In the image shown below, the folders on the left represent the top level of a RecordPoint export of two digital objects. The folders on the right are what Archivematica expects in a transfer package.

In the example above, there are three folders for ‘binaries’ (digital objects) and two folders for ‘records’ (metadata). Immediately something doesn’t make sense – why are there three binary folders for two objects?

The reason is that the export includes not only the final version of the digital object but also all previous drafts. In my example there is only a single draft, but if a digital object had 100 drafts, they would all be included here. This is great for compliance, but not so great for digital preservation where careful appraisal is necessary. The priority when doing an ‘extract, transform, load’ (ETL) from RecordPoint to Archivematica would be to ensure that the final version of each binary made it across to the ‘objects’ folder on the right.

An Archivematica transfer package should not only consist of digital objects themselves, of course – you are not truly preserving digital objects unless you also preserve their descriptive metadata. This is why the ‘metadata’ folder on the right exists: you can optionally create a single CSV file, ‘metadata.csv’, which contains the metadata for every digital object in the submission as a separate line. Archivematica uses this CSV file as part of its metadata preservation process.

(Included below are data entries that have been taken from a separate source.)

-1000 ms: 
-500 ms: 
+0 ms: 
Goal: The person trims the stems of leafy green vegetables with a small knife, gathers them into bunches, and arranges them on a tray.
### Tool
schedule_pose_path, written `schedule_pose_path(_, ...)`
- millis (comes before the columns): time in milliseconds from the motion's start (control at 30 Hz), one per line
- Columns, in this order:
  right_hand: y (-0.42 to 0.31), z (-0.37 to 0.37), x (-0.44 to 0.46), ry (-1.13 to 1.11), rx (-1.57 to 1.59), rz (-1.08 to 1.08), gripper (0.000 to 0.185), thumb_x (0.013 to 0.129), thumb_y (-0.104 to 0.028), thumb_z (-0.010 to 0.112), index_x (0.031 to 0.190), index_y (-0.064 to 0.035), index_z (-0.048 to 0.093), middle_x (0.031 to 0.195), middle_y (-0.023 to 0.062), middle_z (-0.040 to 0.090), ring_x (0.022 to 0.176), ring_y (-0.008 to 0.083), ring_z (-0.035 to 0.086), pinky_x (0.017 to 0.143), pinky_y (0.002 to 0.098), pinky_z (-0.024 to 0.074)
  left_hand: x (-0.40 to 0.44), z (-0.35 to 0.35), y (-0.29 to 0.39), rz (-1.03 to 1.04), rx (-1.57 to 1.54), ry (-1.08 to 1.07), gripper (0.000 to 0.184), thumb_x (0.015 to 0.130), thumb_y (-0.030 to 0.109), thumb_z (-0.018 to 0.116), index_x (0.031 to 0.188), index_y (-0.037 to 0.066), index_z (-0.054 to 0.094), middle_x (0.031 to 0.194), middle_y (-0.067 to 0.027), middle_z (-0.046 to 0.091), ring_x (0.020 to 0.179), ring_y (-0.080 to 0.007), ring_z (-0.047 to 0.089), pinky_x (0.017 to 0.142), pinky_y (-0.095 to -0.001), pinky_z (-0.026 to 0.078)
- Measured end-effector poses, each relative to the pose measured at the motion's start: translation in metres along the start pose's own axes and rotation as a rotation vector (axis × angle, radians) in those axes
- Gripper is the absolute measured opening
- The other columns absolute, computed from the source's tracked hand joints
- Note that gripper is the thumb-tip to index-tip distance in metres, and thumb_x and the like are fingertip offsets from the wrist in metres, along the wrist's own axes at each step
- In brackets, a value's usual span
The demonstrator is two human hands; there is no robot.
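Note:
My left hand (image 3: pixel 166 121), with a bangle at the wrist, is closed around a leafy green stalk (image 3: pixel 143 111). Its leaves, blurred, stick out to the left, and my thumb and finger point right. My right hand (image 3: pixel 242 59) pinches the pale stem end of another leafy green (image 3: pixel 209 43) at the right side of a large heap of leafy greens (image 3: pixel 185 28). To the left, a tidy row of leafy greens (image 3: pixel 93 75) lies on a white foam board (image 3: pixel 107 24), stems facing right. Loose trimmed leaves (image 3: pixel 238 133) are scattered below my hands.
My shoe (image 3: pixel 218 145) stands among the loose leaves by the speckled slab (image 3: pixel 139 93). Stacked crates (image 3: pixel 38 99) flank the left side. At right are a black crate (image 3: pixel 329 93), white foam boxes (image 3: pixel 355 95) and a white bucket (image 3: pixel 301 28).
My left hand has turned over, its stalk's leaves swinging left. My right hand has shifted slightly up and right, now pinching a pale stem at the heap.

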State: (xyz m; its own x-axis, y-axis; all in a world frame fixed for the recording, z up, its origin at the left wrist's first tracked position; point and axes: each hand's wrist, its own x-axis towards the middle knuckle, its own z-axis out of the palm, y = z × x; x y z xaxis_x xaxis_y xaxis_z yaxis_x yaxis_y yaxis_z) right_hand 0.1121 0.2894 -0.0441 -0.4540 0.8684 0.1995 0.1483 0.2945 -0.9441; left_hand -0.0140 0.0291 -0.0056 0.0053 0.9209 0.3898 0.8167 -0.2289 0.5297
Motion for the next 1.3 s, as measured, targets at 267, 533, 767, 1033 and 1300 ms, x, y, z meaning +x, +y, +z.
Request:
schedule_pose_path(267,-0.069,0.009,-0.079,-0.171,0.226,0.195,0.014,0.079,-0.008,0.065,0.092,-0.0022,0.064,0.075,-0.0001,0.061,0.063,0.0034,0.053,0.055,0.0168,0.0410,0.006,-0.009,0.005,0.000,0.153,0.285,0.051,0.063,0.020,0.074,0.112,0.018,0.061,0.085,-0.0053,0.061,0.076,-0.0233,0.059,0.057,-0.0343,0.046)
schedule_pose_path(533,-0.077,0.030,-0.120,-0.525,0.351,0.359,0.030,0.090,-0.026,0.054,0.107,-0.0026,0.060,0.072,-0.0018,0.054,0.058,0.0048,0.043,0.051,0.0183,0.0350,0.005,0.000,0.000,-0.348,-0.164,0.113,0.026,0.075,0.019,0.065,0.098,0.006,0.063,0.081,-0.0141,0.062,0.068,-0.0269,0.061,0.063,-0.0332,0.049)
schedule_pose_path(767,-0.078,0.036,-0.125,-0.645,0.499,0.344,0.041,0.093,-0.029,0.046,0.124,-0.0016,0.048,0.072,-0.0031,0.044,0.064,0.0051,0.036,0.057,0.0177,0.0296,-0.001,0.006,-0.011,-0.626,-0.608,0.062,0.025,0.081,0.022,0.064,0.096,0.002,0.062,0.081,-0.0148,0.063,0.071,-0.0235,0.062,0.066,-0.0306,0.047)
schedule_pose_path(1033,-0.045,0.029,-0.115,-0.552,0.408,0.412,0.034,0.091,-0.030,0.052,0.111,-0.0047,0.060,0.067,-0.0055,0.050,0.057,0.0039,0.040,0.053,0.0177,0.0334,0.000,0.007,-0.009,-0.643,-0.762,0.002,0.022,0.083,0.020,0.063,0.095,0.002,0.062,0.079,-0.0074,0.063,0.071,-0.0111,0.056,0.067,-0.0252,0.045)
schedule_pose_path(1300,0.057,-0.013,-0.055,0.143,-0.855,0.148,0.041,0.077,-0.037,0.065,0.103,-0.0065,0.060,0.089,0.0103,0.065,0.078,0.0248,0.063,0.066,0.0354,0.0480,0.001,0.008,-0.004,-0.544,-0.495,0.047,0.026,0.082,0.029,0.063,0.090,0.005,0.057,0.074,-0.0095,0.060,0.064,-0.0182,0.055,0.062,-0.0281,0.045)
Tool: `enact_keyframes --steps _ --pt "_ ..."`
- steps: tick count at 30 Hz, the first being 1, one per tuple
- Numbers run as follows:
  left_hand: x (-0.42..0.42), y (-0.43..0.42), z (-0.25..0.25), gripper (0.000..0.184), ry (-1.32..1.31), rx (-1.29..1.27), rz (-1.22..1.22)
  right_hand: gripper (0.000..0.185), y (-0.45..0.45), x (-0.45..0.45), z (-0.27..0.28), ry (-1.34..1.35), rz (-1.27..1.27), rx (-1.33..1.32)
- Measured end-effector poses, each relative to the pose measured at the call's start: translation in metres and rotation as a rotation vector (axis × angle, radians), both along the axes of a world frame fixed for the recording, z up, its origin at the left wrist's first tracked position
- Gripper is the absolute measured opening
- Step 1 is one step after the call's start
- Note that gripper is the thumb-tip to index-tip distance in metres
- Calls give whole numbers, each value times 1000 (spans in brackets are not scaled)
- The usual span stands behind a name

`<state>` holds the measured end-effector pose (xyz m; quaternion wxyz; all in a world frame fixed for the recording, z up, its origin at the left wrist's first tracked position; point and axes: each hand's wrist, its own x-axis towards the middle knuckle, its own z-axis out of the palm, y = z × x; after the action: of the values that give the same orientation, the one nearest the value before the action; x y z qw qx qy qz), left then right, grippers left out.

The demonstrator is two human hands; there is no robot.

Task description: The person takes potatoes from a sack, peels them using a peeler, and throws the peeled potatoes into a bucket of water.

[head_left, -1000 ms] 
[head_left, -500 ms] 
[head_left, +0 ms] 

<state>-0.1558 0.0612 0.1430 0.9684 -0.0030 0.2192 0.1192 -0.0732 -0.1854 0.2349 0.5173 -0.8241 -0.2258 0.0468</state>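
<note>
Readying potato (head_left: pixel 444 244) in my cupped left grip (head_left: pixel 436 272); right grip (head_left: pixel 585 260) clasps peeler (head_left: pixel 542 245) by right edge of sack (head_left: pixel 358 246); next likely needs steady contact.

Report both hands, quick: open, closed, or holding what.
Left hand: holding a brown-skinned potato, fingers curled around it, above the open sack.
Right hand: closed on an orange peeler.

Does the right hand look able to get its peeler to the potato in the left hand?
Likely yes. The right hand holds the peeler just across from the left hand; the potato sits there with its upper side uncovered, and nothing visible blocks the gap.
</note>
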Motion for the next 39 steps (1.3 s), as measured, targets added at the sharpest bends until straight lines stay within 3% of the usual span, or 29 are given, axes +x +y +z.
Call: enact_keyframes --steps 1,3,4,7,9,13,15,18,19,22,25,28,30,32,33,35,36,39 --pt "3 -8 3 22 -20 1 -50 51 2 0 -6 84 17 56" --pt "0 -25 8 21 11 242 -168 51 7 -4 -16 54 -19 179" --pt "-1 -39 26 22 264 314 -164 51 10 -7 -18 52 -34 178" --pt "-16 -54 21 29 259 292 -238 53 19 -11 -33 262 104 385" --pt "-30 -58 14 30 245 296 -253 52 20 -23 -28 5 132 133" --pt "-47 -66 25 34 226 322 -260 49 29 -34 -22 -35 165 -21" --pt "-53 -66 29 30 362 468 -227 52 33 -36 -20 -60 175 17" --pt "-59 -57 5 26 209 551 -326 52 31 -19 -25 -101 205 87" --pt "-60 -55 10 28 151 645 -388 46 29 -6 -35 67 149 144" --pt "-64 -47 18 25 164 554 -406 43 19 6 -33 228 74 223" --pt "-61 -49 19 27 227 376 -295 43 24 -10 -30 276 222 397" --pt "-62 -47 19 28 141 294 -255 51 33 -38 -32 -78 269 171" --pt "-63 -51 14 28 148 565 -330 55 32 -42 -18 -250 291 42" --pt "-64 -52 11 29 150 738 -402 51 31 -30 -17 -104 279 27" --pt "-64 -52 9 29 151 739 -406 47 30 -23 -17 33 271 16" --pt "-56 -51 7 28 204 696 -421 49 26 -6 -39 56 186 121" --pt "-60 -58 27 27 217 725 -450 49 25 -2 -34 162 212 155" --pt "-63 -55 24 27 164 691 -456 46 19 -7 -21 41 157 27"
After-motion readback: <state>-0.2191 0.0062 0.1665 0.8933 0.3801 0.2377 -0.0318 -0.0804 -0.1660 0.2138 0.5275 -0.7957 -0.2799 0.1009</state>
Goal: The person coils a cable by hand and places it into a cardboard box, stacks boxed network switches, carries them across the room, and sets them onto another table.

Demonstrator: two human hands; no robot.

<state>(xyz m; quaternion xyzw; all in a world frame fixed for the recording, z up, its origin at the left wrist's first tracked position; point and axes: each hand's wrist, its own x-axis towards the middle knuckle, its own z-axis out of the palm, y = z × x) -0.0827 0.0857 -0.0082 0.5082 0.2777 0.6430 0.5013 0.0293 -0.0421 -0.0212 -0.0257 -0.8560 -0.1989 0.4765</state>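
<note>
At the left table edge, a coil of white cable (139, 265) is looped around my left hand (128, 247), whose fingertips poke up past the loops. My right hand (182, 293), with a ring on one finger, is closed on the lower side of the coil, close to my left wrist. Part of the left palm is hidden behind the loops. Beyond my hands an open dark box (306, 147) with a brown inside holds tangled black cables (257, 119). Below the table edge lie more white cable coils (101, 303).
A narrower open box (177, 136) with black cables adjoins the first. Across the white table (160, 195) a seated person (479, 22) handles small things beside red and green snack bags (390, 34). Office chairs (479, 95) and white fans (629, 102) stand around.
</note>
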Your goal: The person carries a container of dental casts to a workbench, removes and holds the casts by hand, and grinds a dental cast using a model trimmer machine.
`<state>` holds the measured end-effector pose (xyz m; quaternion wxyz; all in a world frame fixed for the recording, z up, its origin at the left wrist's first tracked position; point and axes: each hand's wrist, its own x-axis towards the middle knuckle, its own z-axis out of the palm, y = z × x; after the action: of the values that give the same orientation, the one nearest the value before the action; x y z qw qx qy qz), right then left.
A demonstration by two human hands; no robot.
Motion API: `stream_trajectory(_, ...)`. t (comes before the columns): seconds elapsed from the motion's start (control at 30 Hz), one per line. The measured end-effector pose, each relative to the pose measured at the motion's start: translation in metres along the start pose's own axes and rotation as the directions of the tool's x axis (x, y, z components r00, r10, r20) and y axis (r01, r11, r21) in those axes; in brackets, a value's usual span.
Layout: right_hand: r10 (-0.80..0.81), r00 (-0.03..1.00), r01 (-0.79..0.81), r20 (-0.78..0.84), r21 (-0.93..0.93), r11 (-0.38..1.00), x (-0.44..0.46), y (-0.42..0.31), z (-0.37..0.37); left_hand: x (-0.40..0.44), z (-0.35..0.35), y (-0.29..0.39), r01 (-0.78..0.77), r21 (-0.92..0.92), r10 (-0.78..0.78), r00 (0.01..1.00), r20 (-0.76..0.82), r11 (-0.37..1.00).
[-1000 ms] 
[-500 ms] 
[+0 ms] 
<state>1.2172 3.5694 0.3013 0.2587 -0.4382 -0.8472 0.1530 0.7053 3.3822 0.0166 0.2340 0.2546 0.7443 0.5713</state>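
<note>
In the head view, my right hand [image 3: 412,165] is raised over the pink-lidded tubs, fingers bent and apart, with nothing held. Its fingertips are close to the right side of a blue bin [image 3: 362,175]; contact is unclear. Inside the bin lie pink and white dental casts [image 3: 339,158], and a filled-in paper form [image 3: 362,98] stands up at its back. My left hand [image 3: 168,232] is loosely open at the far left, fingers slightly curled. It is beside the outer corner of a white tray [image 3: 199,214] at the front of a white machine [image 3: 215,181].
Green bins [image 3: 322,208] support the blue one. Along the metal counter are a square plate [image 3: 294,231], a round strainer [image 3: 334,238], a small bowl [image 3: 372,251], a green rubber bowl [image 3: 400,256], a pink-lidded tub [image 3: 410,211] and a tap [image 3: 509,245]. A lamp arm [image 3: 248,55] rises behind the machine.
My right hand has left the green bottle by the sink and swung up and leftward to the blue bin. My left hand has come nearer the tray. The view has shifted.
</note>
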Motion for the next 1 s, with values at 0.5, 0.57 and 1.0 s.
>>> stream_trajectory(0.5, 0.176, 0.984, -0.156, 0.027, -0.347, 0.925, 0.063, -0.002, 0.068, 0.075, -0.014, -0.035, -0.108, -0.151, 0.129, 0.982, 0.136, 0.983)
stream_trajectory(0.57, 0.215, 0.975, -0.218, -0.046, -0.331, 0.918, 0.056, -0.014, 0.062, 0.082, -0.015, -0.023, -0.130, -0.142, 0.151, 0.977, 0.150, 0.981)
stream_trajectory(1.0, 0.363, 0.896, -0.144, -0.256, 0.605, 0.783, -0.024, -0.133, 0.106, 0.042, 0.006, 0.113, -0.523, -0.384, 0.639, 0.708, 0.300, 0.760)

In contrast, RecordPoint creates a metadata file for every one of the digital objects it exports. If you wanted to pull metadata across into the metadata CSV file for the Archivematica submission, you would need to go through every single metadata XML in the export and copy and paste each individual metadata element. Based on a test, sorting the final record from the drafts and preparing its metadata for Archivematica might take two to four minutes per record. Assuming we have 70,000 records requiring preservation, the entire process of transforming these records manually would take over 6,000 hours. Although technically possible, this is too much work to be achievable, and there would be a high likelihood of errors due to the tedious, detail-oriented work.

Fortunately, I knew the R programming language. R is used by statisticians to solve data transformation problems – and this was a data transformation problem! I created an application using a tool called R Shiny, providing a graphical interface that sits on the Archivematica server. I creatively called it RecordPoint Export to Archivematica Transfer (RPEAT). After running a RecordPoint export, you select the export to be transformed from a drop-down list in RPEAT and select the metadata to be included from a checklist. RPEAT then copies the final version of each digital object from the export into an ‘objects’ folder and trawls through each XML file to extract the required metadata. Finally, RPEAT creates a CSV file that contains all of the required metadata, and moves it into the ‘metadata’ folder. Everything is then ready for transfer into Archivematica.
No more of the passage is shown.